## Your instructions
When the line with "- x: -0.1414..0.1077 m" appears below, start repeating lines exactly, and keep going through the line with "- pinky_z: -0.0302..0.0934"; add nothing outside that span.

## Listed records
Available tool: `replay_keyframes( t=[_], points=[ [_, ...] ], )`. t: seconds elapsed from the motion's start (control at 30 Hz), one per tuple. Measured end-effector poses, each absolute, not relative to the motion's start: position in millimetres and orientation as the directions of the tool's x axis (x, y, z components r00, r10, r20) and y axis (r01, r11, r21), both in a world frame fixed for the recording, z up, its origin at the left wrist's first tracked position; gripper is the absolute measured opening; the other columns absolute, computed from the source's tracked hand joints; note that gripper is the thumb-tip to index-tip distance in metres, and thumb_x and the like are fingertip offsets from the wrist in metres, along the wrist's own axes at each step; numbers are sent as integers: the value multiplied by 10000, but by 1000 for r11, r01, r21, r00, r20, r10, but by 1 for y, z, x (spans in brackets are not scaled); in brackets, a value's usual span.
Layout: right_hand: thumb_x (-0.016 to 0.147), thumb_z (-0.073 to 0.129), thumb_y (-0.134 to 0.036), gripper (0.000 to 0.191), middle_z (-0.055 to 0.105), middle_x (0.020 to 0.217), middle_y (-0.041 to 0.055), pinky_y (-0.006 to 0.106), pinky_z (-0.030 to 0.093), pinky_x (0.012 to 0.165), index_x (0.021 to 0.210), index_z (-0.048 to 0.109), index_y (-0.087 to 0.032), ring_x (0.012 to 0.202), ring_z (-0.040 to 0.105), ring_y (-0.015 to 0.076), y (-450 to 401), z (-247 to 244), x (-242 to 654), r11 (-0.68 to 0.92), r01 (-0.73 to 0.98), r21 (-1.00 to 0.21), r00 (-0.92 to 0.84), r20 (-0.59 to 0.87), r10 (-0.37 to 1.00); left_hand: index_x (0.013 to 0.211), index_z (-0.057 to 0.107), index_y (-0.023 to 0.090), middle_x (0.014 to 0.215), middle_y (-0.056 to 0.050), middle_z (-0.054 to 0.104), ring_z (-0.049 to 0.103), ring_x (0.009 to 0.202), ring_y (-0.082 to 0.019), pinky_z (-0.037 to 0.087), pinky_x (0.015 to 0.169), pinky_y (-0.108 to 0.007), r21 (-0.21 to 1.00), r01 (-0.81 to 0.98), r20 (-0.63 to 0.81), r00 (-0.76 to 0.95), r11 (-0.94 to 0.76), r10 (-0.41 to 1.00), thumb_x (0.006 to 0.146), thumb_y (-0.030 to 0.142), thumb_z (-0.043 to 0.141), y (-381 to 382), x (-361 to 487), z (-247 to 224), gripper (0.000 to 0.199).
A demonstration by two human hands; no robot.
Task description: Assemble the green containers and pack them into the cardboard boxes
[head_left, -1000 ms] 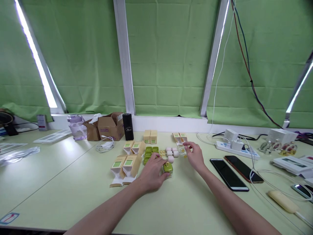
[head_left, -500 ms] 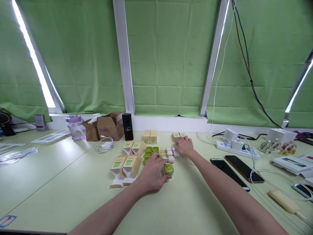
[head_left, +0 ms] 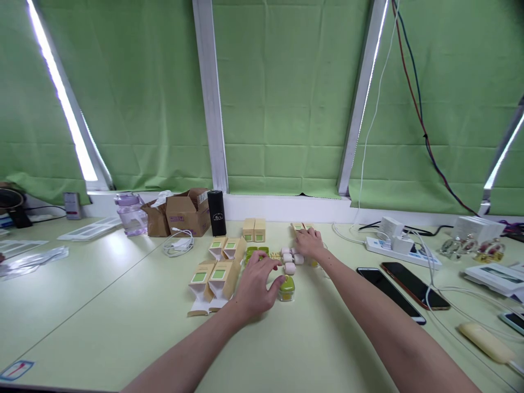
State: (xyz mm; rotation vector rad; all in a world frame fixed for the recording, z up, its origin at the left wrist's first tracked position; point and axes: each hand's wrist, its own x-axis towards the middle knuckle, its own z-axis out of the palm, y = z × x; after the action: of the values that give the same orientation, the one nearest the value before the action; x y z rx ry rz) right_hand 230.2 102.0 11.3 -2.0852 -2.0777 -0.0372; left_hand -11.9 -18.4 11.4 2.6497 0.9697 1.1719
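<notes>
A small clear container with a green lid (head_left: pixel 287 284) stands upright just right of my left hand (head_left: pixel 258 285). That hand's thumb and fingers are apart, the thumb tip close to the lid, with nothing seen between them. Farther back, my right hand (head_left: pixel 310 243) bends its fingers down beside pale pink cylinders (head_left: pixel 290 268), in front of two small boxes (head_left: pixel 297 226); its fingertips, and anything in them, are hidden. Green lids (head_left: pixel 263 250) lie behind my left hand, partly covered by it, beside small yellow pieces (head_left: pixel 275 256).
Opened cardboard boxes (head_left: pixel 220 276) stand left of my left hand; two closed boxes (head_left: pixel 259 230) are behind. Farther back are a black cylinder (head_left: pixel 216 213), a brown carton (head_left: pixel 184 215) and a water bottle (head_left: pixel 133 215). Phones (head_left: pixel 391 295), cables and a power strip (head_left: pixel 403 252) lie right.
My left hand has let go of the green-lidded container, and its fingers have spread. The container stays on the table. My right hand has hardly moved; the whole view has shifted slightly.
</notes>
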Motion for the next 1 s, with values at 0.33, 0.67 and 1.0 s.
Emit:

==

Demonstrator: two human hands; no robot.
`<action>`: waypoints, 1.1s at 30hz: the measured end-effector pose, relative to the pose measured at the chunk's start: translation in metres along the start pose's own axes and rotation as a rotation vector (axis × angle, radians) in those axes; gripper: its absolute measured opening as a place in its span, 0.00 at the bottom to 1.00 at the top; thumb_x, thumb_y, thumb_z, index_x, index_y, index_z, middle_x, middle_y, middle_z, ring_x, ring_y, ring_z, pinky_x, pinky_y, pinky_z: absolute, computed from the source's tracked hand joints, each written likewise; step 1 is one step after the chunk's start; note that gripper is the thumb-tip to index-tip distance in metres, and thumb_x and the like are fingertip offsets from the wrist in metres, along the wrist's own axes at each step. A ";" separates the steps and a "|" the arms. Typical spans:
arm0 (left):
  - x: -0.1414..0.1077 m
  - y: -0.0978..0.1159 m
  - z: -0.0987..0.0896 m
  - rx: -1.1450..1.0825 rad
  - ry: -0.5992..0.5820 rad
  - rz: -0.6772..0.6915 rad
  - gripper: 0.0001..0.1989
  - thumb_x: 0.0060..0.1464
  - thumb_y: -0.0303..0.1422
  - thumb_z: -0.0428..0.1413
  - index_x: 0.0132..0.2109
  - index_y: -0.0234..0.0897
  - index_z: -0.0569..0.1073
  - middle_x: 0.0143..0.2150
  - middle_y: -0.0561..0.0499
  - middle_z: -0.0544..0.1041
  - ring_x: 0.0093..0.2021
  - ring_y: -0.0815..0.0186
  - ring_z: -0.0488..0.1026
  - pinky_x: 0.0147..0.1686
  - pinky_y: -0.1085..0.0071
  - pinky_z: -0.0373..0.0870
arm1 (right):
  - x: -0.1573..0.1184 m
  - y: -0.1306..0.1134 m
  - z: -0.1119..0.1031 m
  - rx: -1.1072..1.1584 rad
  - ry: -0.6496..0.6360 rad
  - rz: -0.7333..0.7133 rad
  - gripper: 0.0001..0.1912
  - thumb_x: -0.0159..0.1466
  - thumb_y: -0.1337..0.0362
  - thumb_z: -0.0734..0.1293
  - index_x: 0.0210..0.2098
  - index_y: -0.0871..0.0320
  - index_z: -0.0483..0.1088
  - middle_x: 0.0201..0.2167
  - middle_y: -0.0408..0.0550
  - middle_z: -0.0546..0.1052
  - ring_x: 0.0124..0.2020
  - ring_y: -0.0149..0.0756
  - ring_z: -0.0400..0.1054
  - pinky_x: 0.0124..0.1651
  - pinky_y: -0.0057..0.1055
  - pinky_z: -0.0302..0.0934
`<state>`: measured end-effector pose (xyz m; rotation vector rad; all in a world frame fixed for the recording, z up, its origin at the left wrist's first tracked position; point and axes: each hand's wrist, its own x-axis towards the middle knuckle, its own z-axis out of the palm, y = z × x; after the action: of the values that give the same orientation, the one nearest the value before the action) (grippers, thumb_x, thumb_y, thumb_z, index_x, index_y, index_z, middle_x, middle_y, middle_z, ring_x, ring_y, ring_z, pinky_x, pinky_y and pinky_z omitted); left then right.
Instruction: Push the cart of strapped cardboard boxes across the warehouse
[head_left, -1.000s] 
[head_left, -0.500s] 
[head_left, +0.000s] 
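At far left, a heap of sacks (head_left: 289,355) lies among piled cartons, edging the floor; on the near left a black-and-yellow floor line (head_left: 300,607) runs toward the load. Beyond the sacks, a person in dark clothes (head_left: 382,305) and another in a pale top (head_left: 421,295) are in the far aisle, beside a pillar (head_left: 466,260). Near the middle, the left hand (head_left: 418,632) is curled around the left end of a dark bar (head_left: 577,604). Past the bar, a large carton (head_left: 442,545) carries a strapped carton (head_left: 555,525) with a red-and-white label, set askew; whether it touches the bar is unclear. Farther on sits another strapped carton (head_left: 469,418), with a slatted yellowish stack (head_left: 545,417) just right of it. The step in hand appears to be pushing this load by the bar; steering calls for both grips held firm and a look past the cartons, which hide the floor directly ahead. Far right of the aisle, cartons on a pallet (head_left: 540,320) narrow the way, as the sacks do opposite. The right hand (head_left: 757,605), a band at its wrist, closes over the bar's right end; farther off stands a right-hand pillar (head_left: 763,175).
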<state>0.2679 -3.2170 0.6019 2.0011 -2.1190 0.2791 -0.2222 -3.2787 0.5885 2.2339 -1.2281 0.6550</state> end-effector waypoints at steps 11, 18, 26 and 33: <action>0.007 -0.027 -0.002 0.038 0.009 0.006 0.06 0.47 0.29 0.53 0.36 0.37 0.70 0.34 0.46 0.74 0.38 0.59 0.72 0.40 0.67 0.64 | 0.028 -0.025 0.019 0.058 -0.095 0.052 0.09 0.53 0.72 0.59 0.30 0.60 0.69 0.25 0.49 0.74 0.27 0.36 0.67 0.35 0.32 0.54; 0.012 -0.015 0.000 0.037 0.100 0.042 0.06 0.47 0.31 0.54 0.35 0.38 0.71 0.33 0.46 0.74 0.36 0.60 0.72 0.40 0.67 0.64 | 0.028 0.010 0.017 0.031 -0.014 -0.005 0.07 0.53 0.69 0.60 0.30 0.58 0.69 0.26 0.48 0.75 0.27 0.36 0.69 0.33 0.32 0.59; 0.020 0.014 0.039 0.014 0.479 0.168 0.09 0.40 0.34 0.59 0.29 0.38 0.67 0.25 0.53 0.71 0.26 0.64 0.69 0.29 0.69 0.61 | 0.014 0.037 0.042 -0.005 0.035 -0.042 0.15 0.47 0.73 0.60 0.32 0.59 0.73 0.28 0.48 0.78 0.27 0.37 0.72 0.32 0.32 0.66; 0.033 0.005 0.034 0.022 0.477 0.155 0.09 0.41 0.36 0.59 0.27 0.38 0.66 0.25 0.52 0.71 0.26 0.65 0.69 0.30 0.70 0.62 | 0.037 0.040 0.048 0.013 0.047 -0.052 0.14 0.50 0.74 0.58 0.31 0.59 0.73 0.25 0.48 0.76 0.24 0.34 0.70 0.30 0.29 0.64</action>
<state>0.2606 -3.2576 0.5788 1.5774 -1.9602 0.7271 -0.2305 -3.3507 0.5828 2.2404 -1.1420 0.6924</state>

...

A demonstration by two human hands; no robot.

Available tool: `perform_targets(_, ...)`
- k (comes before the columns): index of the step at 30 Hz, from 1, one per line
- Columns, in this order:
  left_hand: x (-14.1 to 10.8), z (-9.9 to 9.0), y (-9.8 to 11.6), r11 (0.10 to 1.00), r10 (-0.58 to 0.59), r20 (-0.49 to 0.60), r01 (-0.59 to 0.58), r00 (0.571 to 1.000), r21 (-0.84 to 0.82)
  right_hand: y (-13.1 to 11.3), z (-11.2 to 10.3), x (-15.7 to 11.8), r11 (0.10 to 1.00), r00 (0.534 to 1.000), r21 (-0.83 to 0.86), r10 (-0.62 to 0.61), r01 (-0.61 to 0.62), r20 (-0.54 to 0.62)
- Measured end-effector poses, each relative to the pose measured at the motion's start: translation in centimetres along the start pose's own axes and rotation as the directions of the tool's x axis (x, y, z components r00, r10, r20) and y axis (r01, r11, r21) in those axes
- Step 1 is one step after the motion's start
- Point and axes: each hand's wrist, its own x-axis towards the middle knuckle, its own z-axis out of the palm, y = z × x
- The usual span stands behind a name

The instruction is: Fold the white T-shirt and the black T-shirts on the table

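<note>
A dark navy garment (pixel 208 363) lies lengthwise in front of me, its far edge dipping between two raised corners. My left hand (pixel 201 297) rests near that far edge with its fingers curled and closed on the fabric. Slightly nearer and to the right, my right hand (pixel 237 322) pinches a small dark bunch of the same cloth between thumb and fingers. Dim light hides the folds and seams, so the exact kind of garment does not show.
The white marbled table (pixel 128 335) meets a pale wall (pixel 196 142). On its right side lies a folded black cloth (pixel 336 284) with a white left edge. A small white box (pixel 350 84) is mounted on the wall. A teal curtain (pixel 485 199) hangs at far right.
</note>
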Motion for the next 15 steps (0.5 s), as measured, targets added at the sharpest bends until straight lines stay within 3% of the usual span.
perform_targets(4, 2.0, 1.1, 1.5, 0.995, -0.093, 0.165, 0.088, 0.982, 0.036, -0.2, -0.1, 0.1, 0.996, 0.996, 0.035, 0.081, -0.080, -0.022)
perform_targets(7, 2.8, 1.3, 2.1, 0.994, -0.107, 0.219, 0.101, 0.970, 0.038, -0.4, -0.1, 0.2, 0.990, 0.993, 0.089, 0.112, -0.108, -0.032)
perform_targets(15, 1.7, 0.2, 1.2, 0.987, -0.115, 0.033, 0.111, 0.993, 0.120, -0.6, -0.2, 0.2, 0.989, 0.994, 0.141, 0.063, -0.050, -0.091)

## Answer to the exercise
  - x: -0.1414..0.1077 m
  - y: -0.0978..0.1159 m
  - z: -0.0987..0.0896 m
  - rx: -1.1450..1.0825 rad
  - ry: -0.5992..0.5820 rad
  - rz: -0.6772..0.6915 rad
  - gripper: 0.0001..0.1989
  - thumb_x: 0.0060..0.1464
  - thumb_y: -0.0303..0.1422
  - thumb_z: -0.0428..0.1413
  - index_x: 0.0132..0.2109
  - index_y: -0.0234..0.0897
  - index_z: -0.0569..0.1073
  - middle_x: 0.0143..0.2150
  - middle_y: -0.0561..0.0499
  - middle_z: -0.0544..0.1041
  - ring_x: 0.0093..0.2021
  - ring_y: -0.0815..0.0186
  - ring_z: -0.0488..0.1026
  - pinky_x: 0.0147..0.1686
  - pinky_y: -0.1085..0.0071
  - pinky_z: -0.0373..0.0870
arm1 (right):
  - x: -0.1573..0.1184 m
  - y: -0.1306..0.1134 m
  - z: -0.1119..0.1031 m
  - rx: -1.1072..1.1584 rad
  - ry: -0.6496..0.6360 rad
  - rz: -0.7333..0.7133 rad
  - gripper: 0.0001..0.1912
  - thumb_x: -0.0159..0.1466
  - thumb_y: -0.1337..0.0362
  - thumb_z: -0.0734..0.1293
  - index_x: 0.0210..0.2098
  - index_y: -0.0871..0.0320
  - index_z: -0.0483..0.1088
  - middle_x: 0.0201..0.2167
  - middle_y: -0.0408..0.0550
  - middle_z: -0.0546..0.1052
  - ring_x: 0.0124..0.2020
  - ring_y: -0.0149..0.0756
  - ring_z: -0.0400..0.1054
  - pinky_x: 0.0124..0.1651
  - pinky_y: -0.0057..0.1055
  - pinky_z: -0.0302..0.0934

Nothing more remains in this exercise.